# [ASSIGNED TASK]
Please return exactly the lines from the one containing "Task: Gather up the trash" through the end of the records, including both.

Saved entries:
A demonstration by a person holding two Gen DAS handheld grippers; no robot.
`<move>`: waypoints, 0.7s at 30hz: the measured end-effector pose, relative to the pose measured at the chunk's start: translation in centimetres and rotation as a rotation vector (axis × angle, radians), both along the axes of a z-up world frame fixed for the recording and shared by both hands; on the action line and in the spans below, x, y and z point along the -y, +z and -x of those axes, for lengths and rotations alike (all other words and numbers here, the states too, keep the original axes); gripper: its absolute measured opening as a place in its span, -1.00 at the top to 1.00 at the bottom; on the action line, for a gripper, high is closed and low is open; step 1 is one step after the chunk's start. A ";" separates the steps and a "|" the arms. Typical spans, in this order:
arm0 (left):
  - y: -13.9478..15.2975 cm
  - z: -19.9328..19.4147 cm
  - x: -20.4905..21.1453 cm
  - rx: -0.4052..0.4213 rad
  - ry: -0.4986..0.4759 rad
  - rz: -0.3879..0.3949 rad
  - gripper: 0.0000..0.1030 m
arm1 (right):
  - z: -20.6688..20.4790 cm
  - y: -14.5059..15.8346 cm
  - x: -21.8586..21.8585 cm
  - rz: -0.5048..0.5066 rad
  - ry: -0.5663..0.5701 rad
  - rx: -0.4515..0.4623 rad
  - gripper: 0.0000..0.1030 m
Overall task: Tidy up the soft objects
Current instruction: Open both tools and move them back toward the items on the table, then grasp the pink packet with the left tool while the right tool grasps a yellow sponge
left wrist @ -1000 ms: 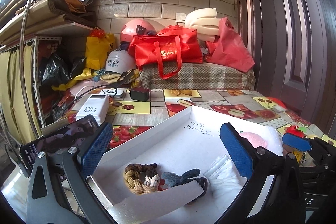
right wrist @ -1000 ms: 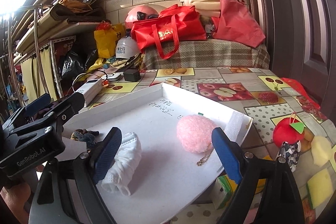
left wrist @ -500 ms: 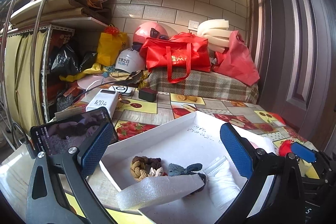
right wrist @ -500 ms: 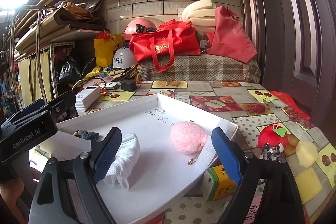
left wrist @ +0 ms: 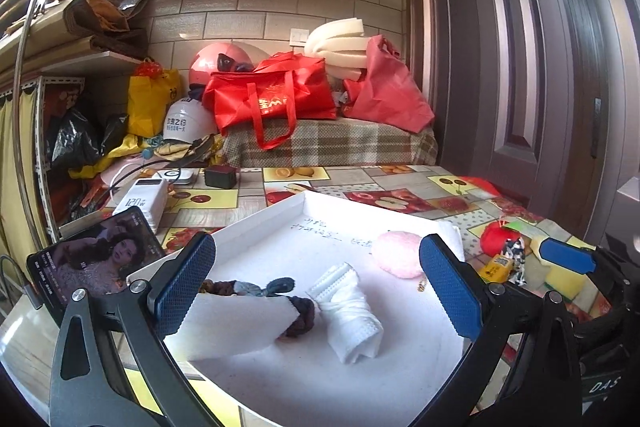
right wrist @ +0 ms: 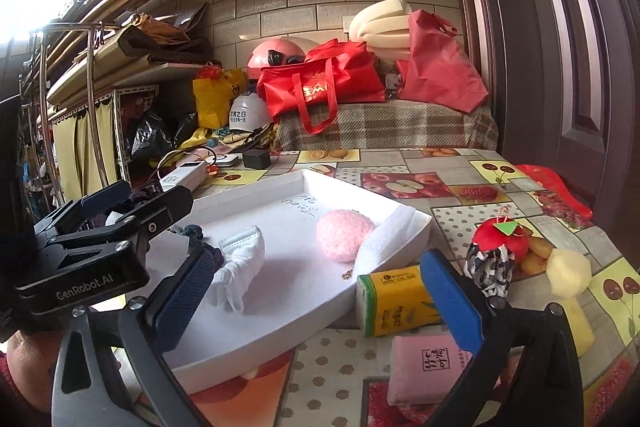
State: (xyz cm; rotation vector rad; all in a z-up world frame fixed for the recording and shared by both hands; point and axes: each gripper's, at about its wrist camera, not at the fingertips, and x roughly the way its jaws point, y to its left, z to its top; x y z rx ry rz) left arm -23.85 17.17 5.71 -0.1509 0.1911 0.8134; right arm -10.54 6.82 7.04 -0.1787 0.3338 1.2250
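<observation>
A shallow white box lies on the fruit-print tablecloth. In it are a pink pompom, a rolled white cloth, hair ties and a white foam sheet. My left gripper hovers open over the box's near side, with nothing between its fingers. My right gripper hangs at the box's right corner with its jaws opening and nothing gripped. Right of the box lie a yellow tissue pack, a pink pack, a red plush apple and yellow sponges.
A phone leans at the table's left edge, with a white power bank and a black charger behind it. Red bags and helmets sit on a plaid bench at the back. A dark door closes the right side.
Both grippers have drawn back from the box. The right one slid rightward, bringing the tissue packs into view, and its jaws stand wider. The cloth roll now sits centred in the left view.
</observation>
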 end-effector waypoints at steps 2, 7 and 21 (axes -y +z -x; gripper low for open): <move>0.0 -1.1 1.3 -0.037 -0.063 -0.018 -1.00 | -1.4 0.0 1.4 0.004 -0.027 -0.020 -1.00; 0.0 -3.8 4.7 -0.090 -0.244 -0.043 -1.00 | -6.9 -0.2 5.7 0.010 -0.174 -0.126 -1.00; -2.0 -14.7 9.6 -0.412 -0.628 0.084 -0.99 | -18.4 -2.6 12.4 0.095 -0.312 -0.420 -1.00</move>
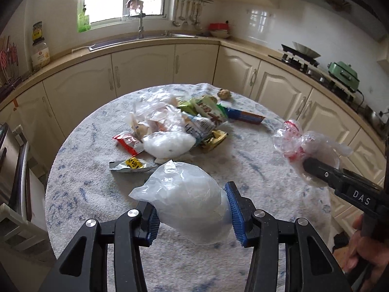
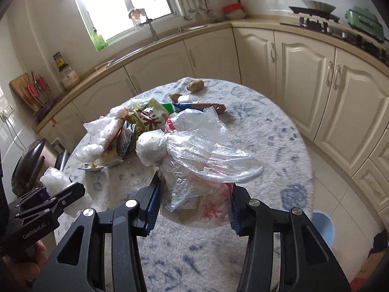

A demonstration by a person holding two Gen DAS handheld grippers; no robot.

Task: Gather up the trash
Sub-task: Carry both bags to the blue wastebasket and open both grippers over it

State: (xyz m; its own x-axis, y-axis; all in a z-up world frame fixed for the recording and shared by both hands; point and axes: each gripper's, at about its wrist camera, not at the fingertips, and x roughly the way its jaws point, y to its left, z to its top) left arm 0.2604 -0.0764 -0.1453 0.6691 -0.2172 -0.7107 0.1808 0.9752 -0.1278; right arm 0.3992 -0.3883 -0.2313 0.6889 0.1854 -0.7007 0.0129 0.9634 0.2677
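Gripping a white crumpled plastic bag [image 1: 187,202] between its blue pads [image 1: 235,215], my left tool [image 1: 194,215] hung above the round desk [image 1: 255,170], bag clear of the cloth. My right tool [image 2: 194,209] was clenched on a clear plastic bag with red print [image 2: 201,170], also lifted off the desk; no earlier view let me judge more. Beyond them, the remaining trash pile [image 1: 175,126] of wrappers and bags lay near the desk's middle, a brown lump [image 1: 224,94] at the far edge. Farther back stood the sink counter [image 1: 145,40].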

# [ANSWER TO THIS PROBLEM]
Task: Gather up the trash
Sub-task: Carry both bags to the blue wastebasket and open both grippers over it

State: (xyz m; its own x-axis, y-axis; all in a z-up world frame fixed for the recording and shared by both hands; point and axes: each gripper's, at about its wrist camera, not at the fingertips, and x roughly the way its jaws point, y to its left, z to its top) left arm 0.2604 -0.0764 -0.1453 0.6691 -0.2172 -0.7107 0.1808 0.9752 -0.1278; right arm 0.3992 -0.3883 -0.2313 0.6889 0.1854 -0.7007 0.0129 0.9634 0.2677
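Gripping a white crumpled plastic bag [image 1: 187,202] between its blue pads [image 1: 235,215], my left tool [image 1: 194,215] hung above the round desk [image 1: 255,170], bag clear of the cloth. My right tool [image 2: 194,209] was clenched on a clear plastic bag with red print [image 2: 201,170], also lifted off the desk; no earlier view let me judge more. Beyond them, the remaining trash pile [image 1: 175,126] of wrappers and bags lay near the desk's middle, a brown lump [image 1: 224,94] at the far edge. Farther back stood the sink counter [image 1: 145,40].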

That completes the answer to this exercise.